- _YOUR ASSIGNMENT_: Reproduce the records that follow exactly; any picture among them stays out.

- _SUPPLIED DATA_:
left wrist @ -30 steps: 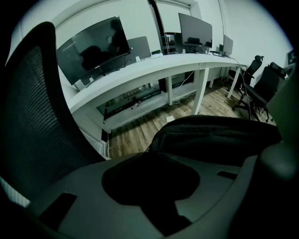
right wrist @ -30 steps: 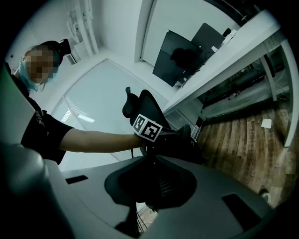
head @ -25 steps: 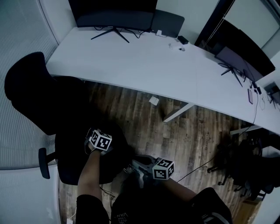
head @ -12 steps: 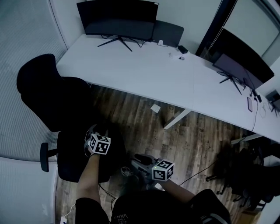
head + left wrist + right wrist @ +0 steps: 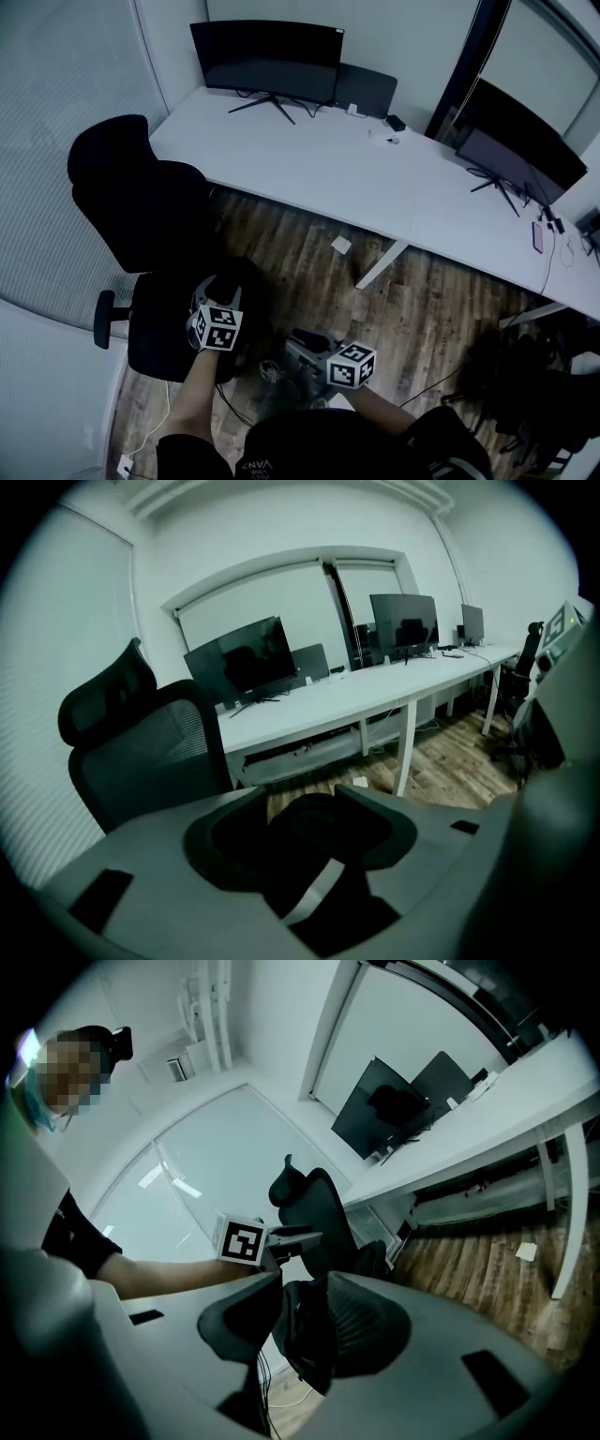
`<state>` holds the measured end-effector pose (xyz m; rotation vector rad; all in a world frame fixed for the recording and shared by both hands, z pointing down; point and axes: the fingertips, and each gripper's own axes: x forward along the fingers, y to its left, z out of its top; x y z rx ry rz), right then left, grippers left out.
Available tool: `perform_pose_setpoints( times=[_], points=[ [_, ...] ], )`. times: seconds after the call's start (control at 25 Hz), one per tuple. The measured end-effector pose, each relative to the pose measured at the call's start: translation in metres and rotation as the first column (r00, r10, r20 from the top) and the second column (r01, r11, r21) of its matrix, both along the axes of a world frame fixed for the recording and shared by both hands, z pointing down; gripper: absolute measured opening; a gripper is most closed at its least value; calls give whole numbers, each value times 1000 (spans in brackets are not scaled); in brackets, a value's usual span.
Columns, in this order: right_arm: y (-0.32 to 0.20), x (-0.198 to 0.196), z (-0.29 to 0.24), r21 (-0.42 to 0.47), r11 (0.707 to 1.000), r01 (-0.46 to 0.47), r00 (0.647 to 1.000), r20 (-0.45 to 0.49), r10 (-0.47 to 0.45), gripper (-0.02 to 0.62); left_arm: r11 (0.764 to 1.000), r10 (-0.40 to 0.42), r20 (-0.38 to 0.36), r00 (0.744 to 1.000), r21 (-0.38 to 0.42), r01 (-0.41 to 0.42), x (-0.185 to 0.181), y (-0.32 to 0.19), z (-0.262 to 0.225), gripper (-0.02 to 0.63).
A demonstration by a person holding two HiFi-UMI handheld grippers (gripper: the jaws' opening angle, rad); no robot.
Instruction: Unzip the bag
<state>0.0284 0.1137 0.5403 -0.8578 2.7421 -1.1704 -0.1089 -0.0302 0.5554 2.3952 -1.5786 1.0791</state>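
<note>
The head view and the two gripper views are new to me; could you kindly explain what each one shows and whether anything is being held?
There is no robot here: a person holds a two-jaw gripper in each hand, the left gripper and the right gripper. The head view comes from a camera on the person's head, looking down at both arms, a black office chair and the wooden floor. Each gripper view comes from a camera riding on that gripper, looking along its jaws. The long white desk carries monitors and a few items too small to tell. The left gripper's jaws stand apart around a dark thing with a pale stripe, apparently the black bag. The right gripper's jaws are apart too, with dark fabric between them. Neither looks clamped on anything.
</note>
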Motion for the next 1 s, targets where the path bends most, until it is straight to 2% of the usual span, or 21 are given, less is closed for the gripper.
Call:
perform_pose_setpoints(
  times=[0.16,0.36,0.56,0.76,1.0],
  points=[
    [16,5,-14,42,999,-6,1000,3,6,144,999,-11,-36,999,33,12,3,39,-17,239],
    [37,17,-28,95,995,-17,1000,-1,18,141,995,-25,-78,997,89,32,14,84,-41,200],
    [58,30,-38,124,992,-4,1000,-10,5,92,989,-36,-106,994,137,50,30,128,-61,144],
    [74,39,-48,144,990,5,1000,-2,-5,67,984,-61,-123,990,156,80,40,167,-71,87],
    [85,48,-56,160,987,13,1000,12,-15,55,979,-78,-152,985,174,104,56,202,-76,52]
  ],
)
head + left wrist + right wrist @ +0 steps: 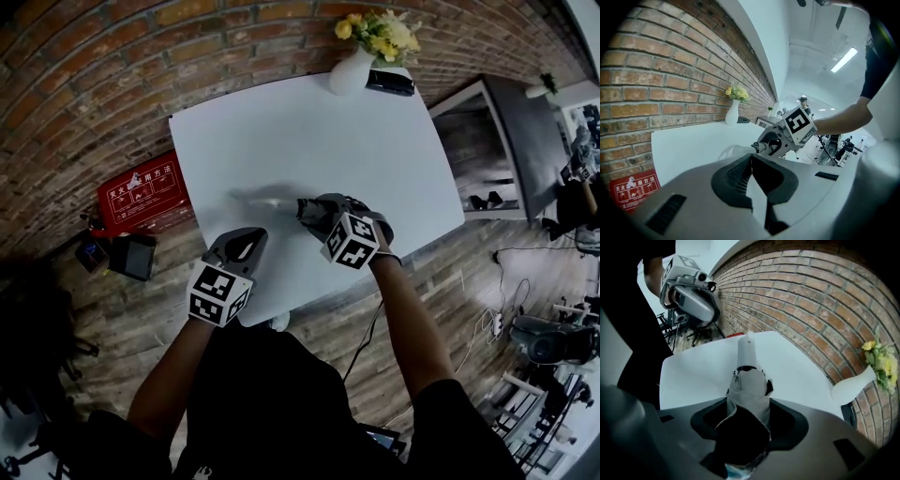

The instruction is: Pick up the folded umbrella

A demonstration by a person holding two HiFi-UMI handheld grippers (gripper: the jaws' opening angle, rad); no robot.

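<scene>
The folded umbrella [305, 206] has grey fabric and a white handle [745, 348]. My right gripper [326, 217] is shut on the grey fabric part [750, 387], and the handle sticks out beyond the jaws to the left in the head view. The umbrella hangs just over the white table [309, 131] and casts a shadow on it. My left gripper [246, 242] hovers at the table's near edge, a little left of the right gripper. Its jaws [752, 176] are shut with nothing between them. In the left gripper view the right gripper [771, 145] shows ahead.
A white vase with yellow flowers [354, 66] and a small black object [390, 82] stand at the table's far edge by the brick wall. A red box [141, 192] and a black case [131, 255] lie on the floor at the left. A cabinet [487, 150] stands at the right.
</scene>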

- _TASK ANSWER_:
left wrist @ -30 steps: 
right wrist @ -30 steps: 
head @ -25 steps: 
head @ -12 steps: 
head + left wrist + right wrist @ +0 steps: 
`<state>` holds the measured end-effector pose (xyz m; rotation vector rad; all in a world frame fixed for the recording and shared by both hands, z pointing down; point and axes: the fingertips, and each gripper's own axes: x forward along the fingers, y to its left, z out of its top; x y z rx ry rz), right then left, grippers left out.
Available tool: `perform_pose_setpoints( times=[_], points=[ [_, ...] ], )`. times: seconds after the call's start (control at 25 Hz), one per tuple. The measured end-effector pose, each relative to the pose measured at the call's start: translation in metres and rotation as the first column (r00, r10, r20 from the top) and the second column (r01, r11, r21) of its matrix, both along the axes of a world frame fixed for the recording and shared by both hands, z pointing down; gripper: absolute measured opening; a gripper is most closed at its least value; calls give whole numbers, each value times 1000 (spans in brackets are not scaled); in brackets, a value's usual span.
Columns, in this order: right_arm: y (-0.32 to 0.20), x (-0.198 to 0.196), z (-0.29 to 0.24), r21 (-0.42 to 0.47), r11 (0.707 to 1.000), r01 (-0.46 to 0.47), r00 (0.647 to 1.000), r20 (-0.45 to 0.49), r10 (-0.47 to 0.45), gripper (-0.02 to 0.62); left_arm: r11 (0.764 to 1.000), r10 (-0.40 to 0.42), r20 (-0.38 to 0.36), r00 (0.744 to 1.000), r21 (-0.38 to 0.42), r01 (-0.41 to 0.42), x (-0.185 to 0.181), y (-0.32 to 0.19), z (-0.262 to 0.225), gripper (-0.02 to 0.63).
A demonstration by a person holding two HiFi-UMI handheld grippers (gripper: the jaws' opening angle, rad); no robot.
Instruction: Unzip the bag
<state>0.0284 0.1137 0.5403 -0.8578 2.7421 -1.1704 -0.1089 -0.0302 0.5554 2.3952 -1.5786 1.0791</state>
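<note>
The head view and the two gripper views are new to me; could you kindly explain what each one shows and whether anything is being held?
There is no robot here: a person holds a two-jaw gripper in each hand, the left gripper and the right gripper. The head view comes from a camera on the person's head, looking down at both arms, a black office chair and the wooden floor. Each gripper view comes from a camera riding on that gripper, looking along its jaws. The long white desk carries monitors and a few items too small to tell. The left gripper's jaws stand apart around a dark thing with a pale stripe, apparently the black bag. The right gripper's jaws are apart too, with dark fabric between them. Neither looks clamped on anything.
</note>
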Motion for the next 1 s, targets where the path bends most, until it is straight to 2% of the usual span, or 21 are given, less is closed for the gripper.
Call:
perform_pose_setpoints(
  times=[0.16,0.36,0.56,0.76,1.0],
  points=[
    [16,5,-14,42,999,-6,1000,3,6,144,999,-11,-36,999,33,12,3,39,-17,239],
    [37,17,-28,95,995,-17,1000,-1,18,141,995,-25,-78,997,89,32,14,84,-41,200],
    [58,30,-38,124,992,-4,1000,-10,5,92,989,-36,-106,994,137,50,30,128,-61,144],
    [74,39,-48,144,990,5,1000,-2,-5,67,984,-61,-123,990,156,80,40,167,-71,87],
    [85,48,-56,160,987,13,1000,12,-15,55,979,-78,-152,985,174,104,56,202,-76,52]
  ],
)
head + left wrist + right wrist @ +0 steps: 

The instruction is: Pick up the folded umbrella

A demonstration by a person holding two HiFi-UMI handheld grippers (gripper: the jaws' opening angle, rad); no robot.

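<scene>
The folded umbrella [305, 206] has grey fabric and a white handle [745, 348]. My right gripper [326, 217] is shut on the grey fabric part [750, 387], and the handle sticks out beyond the jaws to the left in the head view. The umbrella hangs just over the white table [309, 131] and casts a shadow on it. My left gripper [246, 242] hovers at the table's near edge, a little left of the right gripper. Its jaws [752, 176] are shut with nothing between them. In the left gripper view the right gripper [771, 145] shows ahead.
A white vase with yellow flowers [354, 66] and a small black object [390, 82] stand at the table's far edge by the brick wall. A red box [141, 192] and a black case [131, 255] lie on the floor at the left. A cabinet [487, 150] stands at the right.
</scene>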

No further output is needed.